When a composite number is written as a product of every one of its prime factors, we have actually the prime factorization that the number. Because that example, we can write the number 72 together a product of prime factors: (72=2^3 cdot 3^2). The expression (2^3 cdot 3^2) is stated to it is in the prime factorization the 72. The an essential Theorem of Arithmetic states that every composite number have the right to be factored uniquely (except for the order of the factors) right into a product of prime factors. What this method is that just how you select to factor a number into prime factors makes no difference. When you space done, the element factorizations are basically the same.

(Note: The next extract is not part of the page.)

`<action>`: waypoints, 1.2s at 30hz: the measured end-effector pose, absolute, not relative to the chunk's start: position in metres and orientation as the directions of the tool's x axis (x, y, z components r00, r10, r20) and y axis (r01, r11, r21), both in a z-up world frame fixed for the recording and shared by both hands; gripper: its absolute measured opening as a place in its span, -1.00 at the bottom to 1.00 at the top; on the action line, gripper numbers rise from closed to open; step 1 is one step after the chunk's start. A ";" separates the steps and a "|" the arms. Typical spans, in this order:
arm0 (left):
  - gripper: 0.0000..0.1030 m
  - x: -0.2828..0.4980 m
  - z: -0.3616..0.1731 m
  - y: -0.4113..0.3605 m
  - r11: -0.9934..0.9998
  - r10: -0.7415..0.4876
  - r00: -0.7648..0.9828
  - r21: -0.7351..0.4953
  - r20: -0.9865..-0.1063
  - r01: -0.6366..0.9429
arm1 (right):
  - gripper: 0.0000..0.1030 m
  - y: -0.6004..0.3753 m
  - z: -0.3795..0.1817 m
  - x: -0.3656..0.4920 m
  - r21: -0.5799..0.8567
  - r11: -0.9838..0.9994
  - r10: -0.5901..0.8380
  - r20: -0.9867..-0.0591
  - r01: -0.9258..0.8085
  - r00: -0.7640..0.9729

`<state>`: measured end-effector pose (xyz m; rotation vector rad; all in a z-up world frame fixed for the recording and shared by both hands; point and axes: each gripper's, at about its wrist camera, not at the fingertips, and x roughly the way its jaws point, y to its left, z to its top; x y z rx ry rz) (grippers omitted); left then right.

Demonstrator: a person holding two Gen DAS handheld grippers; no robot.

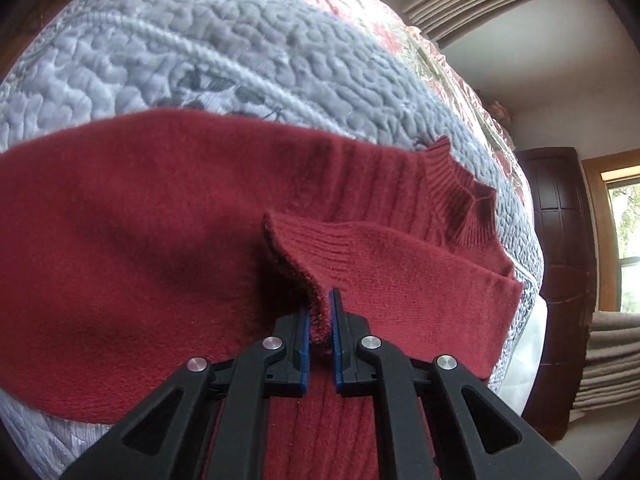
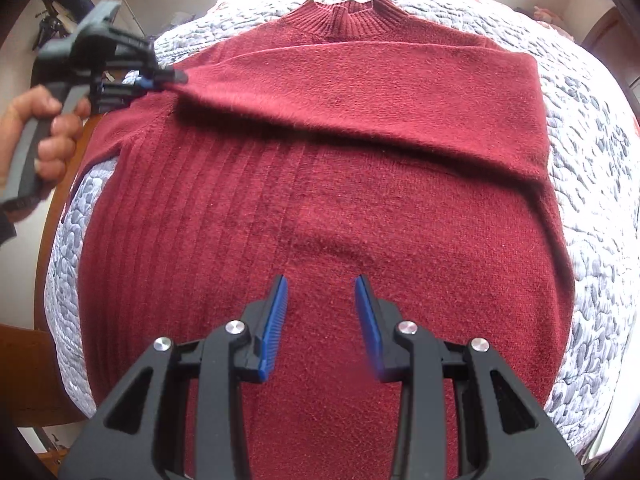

Examine the 2 factor trees because that 72 presented below.


New element Tree
When we get done factoring making use of either set of factors to start with, we still have three factors of 2 and two determinants of 3, or (2^3 cdot 3^2). This would certainly be true if we had started to element 72 as 24 times 3, 4 times 18, or any other pair of factors for 72.

Knowing rules for divisibility is beneficial when factoring a number. Because that example, if a entirety number ends in 0, 2, 4, 6, or 8, we could constantly start the factoring procedure by dividing by 2. It have to be provided that due to the fact that 2 only has actually two factors, 1 and also 2, it is the only also prime number.

Another method to element a number various other than using element trees is to start separating by element numbers:


Teaching Product Prime determinants Inline 2 department Expressio
Once again, we deserve to see that (72=2^3 cdot 3^2).

Also key to creating the element factorization of a number is an knowledge of exponents. One exponent speak how many times the basic is provided as a factor. In the prime factorization that (72=2^3 cdot 3^2), the 2 is provided as a aspect three times and also the 3 is offered as a aspect twice.

There is a strategy we have the right to use to number out even if it is a number is prime. Find the square source (with the help of a calculator if needed), and only examine prime numbers less than or equal to it. Because that example, to view if 131 is prime, due to the fact that the square source is in between 11 and also 12, we only need to check for divisibility by 2, 3, 5, 7, and also 11. There is no need to examine 13, since 132 = 169, i m sorry is higher than 131. This works since if a element number higher than 13 split 131, climate the other element would have to be much less than 13—which we"re already checking!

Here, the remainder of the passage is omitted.